=== What is required ===
Begin at the first line of the data and copy each line through the one containing "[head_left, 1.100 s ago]", that line included, with no pictures.

=== Supplied data ===
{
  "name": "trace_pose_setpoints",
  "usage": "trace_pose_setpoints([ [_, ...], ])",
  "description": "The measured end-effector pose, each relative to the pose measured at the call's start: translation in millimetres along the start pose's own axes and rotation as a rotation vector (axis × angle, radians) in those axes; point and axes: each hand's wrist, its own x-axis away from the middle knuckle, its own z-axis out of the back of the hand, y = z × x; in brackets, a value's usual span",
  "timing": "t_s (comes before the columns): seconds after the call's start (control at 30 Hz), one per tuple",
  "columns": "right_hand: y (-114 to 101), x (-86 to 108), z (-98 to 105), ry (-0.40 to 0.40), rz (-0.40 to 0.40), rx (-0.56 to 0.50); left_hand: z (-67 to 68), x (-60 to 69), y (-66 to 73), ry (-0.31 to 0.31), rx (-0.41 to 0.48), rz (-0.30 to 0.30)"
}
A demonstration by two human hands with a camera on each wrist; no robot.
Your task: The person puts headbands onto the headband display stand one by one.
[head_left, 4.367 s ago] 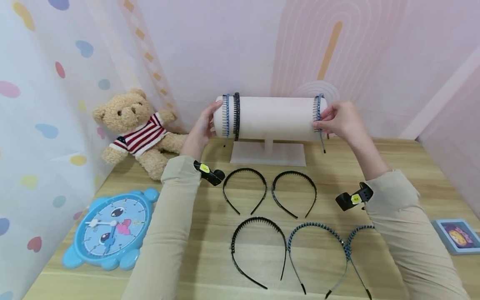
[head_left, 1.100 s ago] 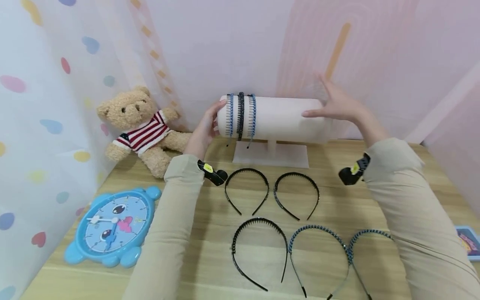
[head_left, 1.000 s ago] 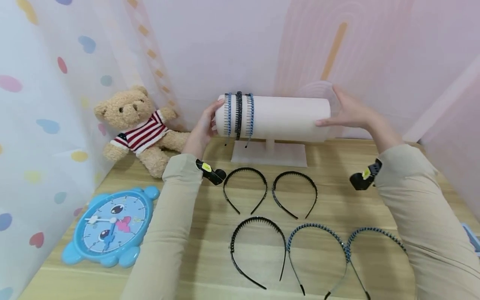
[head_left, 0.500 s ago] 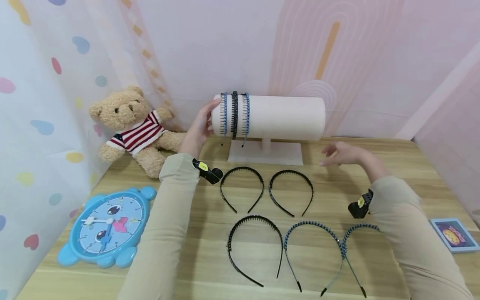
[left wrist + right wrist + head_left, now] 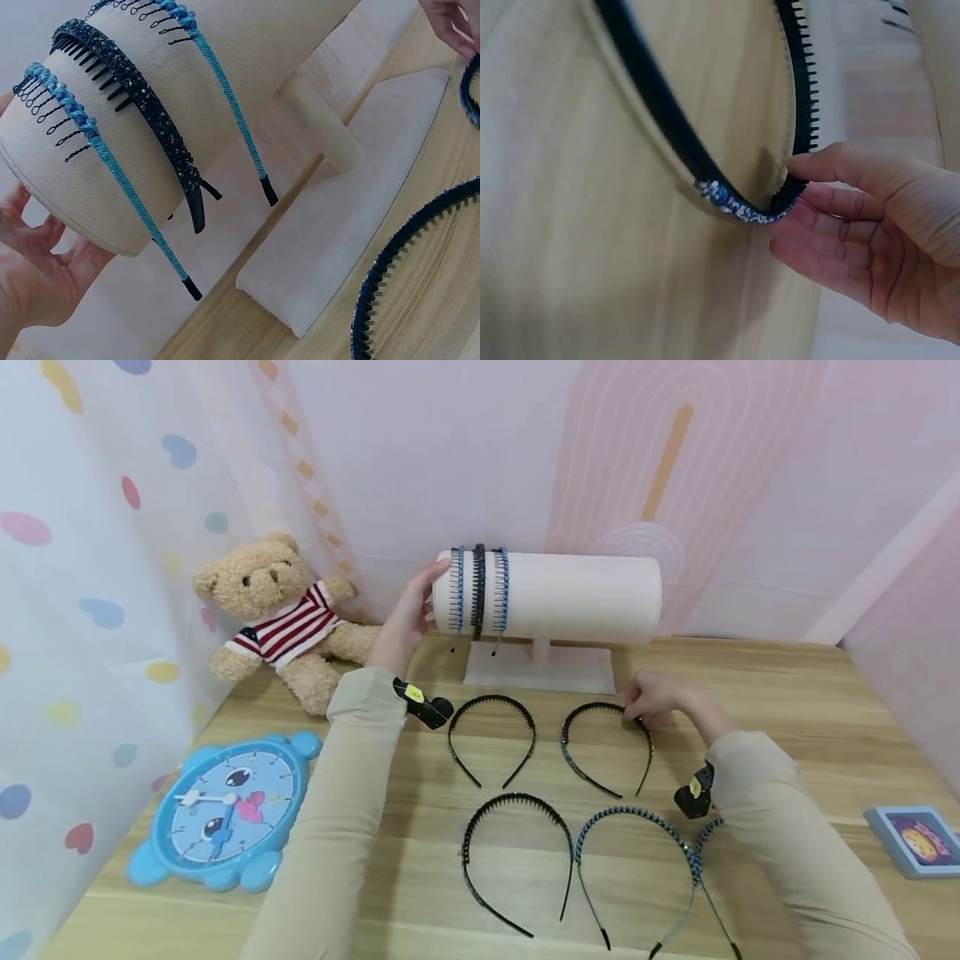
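A wood-grain tabletop (image 5: 780, 693) spreads beneath our right fingers (image 5: 821, 256), which pinch a black headband (image 5: 739, 211) by its arch; beyond them, our left fingers (image 5: 79, 266) grip the end of the display roll (image 5: 577, 597). We judge this the pick-up, needing a steady lift next.

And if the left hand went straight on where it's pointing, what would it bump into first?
Most likely the white roll; the left hand touches its left end. Depth is hard to judge, so it might slip behind instead.
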Motion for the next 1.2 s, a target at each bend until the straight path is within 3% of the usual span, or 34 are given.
trace_pose_setpoints([
  [0.1,11.9,11.1,11.3,0.013,-0.007,-0.060,0.0,-2.1,-0.5,-0.007,0.003,0.005],
  [0.4,58.1,58.5,48.0,0.082,-0.132,-0.320,0.6,-6.7,-1.8,0.020,0.014,0.016],
  [0.63,75.7,83.0,65.5,0.182,-0.134,-0.472,0.7,-5.7,-1.0,0.024,-0.011,0.011],
  [0.73,73.1,87.7,69.9,0.260,-0.099,-0.545,0.3,-5.3,-0.8,0.029,-0.011,0.013],
  [0.9,53.9,88.7,71.4,0.463,-0.025,-0.680,1.1,-6.7,-1.5,0.030,-0.012,0.011],
  [1.07,24.2,82.0,70.5,0.644,0.003,-0.646,1.7,-7.2,-1.9,0.027,-0.005,0.010],
  [1.2,2.9,76.9,71.2,0.713,0.020,-0.559,1.1,-7.1,-2.3,0.025,-0.011,0.013],
])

=== Written solution ===
{
  "name": "trace_pose_setpoints",
  "usage": "trace_pose_setpoints([ [_, ...], ])",
  "description": "The measured end-effector pose, each relative to the pose measured at the call's start: translation in millimetres along the start pose's own axes and rotation as a rotation vector (axis × angle, radians) in those axes; point and axes: each hand's wrist, its own x-axis away from the middle knuckle, its own z-axis out of the back of the hand, y = z × x; in brackets, a value's usual span",
  "timing": "t_s (comes before the columns): seconds after the call's start (control at 30 Hz), one per tuple",
  "columns": "right_hand: y (-114 to 101), x (-86 to 108), z (-98 to 105), ry (-0.40 to 0.40), rz (-0.40 to 0.40), rx (-0.56 to 0.50); left_hand: z (-67 to 68), x (-60 to 69), y (-66 to 73), ry (-0.31 to 0.31), rx (-0.41 to 0.48), rz (-0.30 to 0.30)"
}
A demonstration by two human hands with a camera on each wrist; no robot.
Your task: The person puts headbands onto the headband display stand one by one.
[head_left, 4.367 s ago] 
[head_left, 1.100 s ago] 

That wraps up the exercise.